What you have to do:
Nothing but the images is to be left out of your exact copy of the entries.

Source records:
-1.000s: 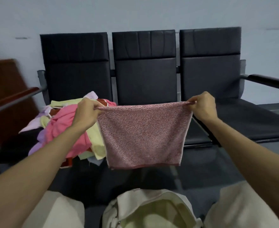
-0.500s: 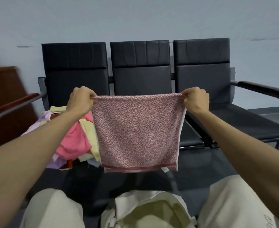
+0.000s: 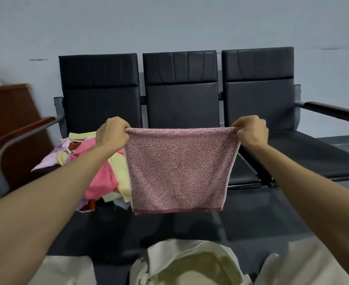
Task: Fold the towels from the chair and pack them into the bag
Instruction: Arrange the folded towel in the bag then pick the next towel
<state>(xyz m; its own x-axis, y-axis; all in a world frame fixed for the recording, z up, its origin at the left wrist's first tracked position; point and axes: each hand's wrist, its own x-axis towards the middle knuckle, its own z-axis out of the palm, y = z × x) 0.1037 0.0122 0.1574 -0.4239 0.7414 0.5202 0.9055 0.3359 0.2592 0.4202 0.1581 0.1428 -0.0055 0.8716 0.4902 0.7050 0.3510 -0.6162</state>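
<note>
Through the head camera we look along our two bare arms at one speckled pink towel (image 3: 179,171), held up in the air in front of the chair (image 3: 179,79), a row of three joined black seats. Our left hand (image 3: 112,133) pinches the towel's upper left corner, fingers curled round the cloth, and our right hand (image 3: 251,130) pinches the upper right corner the same way. The top edge runs taut between them and the rest hangs flat, with a darker hem at the bottom. The towel touches neither the seats nor the bag. We judge that it is at the start of its fold. It hangs spread out, or perhaps already doubled once, which we cannot tell from the front. On the left seat lies the pile (image 3: 99,171) of unfolded towels, tangled together. We make out at least one bright pink, two or so pale yellow, one lilac, and scraps of orange and pale blue beneath, but an exact count is beyond us. Low in the view, close to us, one cream bag (image 3: 169,249) stands open. A pale yellowish surface shows inside, and we cannot say whether that is a packed towel or the lining. Most of the work seems to lie ahead: folding this towel, packing it, then working through the pile.
</note>
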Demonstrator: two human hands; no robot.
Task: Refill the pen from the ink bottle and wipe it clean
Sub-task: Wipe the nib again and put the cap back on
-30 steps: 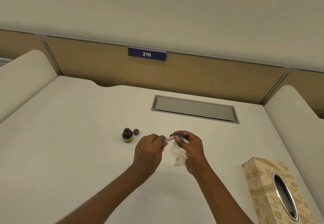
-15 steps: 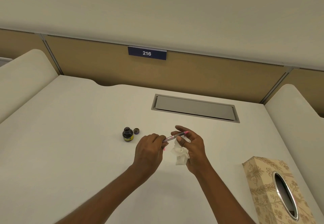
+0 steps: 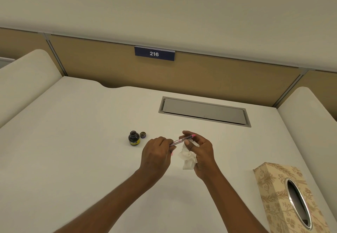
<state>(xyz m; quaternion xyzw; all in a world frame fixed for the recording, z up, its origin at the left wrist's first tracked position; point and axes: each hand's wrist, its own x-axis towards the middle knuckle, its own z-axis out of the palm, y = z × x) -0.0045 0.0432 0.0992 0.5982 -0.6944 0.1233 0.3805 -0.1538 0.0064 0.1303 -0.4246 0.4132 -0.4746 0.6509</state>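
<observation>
Between pinching hands (image 3: 156, 154) (image 3: 202, 153), pen (image 3: 182, 139) and tissue (image 3: 187, 159).

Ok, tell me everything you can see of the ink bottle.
The ink bottle is small, of dark glass as it looks, with a round body, a narrower neck and a yellow-and-black label low on its front. It stands upright and uncapped on the white desk; its cap lies close beside it, toward the right. Neither hand touches it: the left hand, gripping the pen, is the nearer, to its right.
</observation>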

Response:
-1.000s: 
-0.500s: 
+0.000s: 
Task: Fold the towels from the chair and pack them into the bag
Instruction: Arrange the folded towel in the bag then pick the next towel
<state>(xyz m; its own x-axis, y-axis; all in a world frame fixed for the recording, z up, its origin at the left wrist's first tracked position; point and axes: each hand's wrist, its own x-axis towards the middle knuckle, its own z-axis out of the palm, y = z × x) 0.1037 0.0122 0.1574 -0.4239 0.7414 0.5202 0.9055 0.3359 0.2592 0.4202 0.1581 0.1428 -0.0055 0.8716 0.4902 0.7050 0.3510 -0.6162</state>
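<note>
Through the head camera we look along our two bare arms at one speckled pink towel (image 3: 179,171), held up in the air in front of the chair (image 3: 179,79), a row of three joined black seats. Our left hand (image 3: 112,133) pinches the towel's upper left corner, fingers curled round the cloth, and our right hand (image 3: 251,130) pinches the upper right corner the same way. The top edge runs taut between them and the rest hangs flat, with a darker hem at the bottom. The towel touches neither the seats nor the bag. We judge that it is at the start of its fold. It hangs spread out, or perhaps already doubled once, which we cannot tell from the front. On the left seat lies the pile (image 3: 99,171) of unfolded towels, tangled together. We make out at least one bright pink, two or so pale yellow, one lilac, and scraps of orange and pale blue beneath, but an exact count is beyond us. Low in the view, close to us, one cream bag (image 3: 169,249) stands open. A pale yellowish surface shows inside, and we cannot say whether that is a packed towel or the lining. Most of the work seems to lie ahead: folding this towel, packing it, then working through the pile.
</note>
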Demonstrator: two human hands; no robot.
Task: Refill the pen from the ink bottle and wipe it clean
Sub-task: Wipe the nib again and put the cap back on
-30 steps: 
-15 steps: 
+0 steps: 
<state>(xyz m; quaternion xyzw; all in a world frame fixed for the recording, z up, its origin at the left wrist's first tracked position; point and axes: each hand's wrist, its own x-axis towards the middle knuckle, its own z-axis out of the palm, y = z × x) -0.0045 0.0432 0.0992 0.5982 -0.6944 0.1233 0.3805 -0.1538 0.0064 0.1303 -0.4246 0.4132 -0.4746 0.6509</state>
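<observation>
Between pinching hands (image 3: 156, 154) (image 3: 202, 153), pen (image 3: 182, 139) and tissue (image 3: 187, 159).

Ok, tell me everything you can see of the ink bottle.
The ink bottle is small, of dark glass as it looks, with a round body, a narrower neck and a yellow-and-black label low on its front. It stands upright and uncapped on the white desk; its cap lies close beside it, toward the right. Neither hand touches it: the left hand, gripping the pen, is the nearer, to its right.
</observation>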

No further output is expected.